Yen’s March to 100 Seen Unstoppable Amid Rising Volatility

The yen’s elevated volatility is spurring talk of intervention. But the Bank of Japan may be powerless to halt the currency’s rise.

Swings in the yen climbed to an 11-year high this week, suggesting that policy makers could have stepped in as the currency surged to the strongest since October 2016. The rapid advance may have unsettled Japanese authorities but market players think there’s little point in trying to stand in the way.

Options are pricing in a 49% chance that the currency will rally to 100 within three months. Unless it sells the yen, the Bank of Japan would be “almost powerless to stop this,” according to Pepperstone Group Ltd.

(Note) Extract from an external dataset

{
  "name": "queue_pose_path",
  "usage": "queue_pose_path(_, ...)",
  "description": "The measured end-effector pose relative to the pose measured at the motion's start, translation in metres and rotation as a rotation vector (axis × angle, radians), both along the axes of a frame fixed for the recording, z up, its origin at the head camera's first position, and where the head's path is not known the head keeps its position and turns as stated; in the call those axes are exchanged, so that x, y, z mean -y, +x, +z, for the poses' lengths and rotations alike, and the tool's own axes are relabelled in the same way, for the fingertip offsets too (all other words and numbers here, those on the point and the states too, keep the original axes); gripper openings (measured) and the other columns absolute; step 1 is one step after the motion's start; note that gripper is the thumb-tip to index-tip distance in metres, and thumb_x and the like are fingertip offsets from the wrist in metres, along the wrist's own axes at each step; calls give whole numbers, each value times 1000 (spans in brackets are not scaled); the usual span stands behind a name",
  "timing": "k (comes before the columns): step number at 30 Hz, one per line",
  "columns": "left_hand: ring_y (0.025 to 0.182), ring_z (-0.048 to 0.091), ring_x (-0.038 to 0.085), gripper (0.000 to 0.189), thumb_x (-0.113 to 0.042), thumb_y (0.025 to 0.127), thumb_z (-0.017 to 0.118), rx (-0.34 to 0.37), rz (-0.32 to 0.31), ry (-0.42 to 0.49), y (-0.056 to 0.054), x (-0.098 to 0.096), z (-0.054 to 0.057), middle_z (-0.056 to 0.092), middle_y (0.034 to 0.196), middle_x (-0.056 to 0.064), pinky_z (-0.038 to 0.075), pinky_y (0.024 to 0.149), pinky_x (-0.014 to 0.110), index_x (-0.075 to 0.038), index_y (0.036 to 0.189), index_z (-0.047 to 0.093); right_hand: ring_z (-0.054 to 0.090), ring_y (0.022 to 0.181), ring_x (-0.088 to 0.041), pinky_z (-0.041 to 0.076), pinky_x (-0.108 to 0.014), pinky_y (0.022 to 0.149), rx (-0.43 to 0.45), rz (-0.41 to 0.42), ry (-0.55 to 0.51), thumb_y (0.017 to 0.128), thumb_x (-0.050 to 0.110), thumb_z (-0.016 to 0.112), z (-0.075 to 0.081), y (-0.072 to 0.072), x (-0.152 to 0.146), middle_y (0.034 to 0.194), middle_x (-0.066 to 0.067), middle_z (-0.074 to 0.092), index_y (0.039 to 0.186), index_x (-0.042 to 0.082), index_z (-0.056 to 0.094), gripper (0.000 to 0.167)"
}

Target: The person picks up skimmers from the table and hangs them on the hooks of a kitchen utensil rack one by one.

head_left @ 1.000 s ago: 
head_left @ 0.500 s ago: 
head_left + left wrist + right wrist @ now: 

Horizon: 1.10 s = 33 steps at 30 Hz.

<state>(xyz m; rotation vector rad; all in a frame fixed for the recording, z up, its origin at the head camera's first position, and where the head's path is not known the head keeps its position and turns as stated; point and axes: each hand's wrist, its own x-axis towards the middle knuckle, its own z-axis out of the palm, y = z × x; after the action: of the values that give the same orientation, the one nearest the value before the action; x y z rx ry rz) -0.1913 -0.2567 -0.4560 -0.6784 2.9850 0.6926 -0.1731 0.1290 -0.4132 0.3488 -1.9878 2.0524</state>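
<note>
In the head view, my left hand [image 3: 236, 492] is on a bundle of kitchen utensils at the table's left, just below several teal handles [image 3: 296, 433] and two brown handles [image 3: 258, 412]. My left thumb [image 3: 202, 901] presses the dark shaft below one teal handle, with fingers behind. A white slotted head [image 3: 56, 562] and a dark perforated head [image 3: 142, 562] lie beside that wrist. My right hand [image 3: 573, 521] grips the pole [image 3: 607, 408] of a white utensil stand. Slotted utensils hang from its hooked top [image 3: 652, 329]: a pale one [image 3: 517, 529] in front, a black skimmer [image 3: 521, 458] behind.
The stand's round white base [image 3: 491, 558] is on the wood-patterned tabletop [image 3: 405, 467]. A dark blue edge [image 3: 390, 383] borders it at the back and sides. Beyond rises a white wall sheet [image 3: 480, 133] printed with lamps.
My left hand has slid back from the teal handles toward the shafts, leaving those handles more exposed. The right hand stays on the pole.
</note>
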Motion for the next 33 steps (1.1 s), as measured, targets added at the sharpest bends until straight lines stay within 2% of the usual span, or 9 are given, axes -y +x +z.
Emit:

“The demand for put vol suggests traders still expect volatility to stay with us and promote the yen as our top safe haven currency,” said Chris Weston, head of research at Pepperstone Group in Melbourne. “The market does not see this as over by any means and movement is the base case.”

Japan’s currency climbed to 101.19 per dollar this week, the strongest since October 2016, as a slump in oil prices added to concerns over the global fallout from the coronavirus outbreak. A Ministry of Finance official said volatility in markets isn’t desirable and it’s necessary to continue watching the moves closely.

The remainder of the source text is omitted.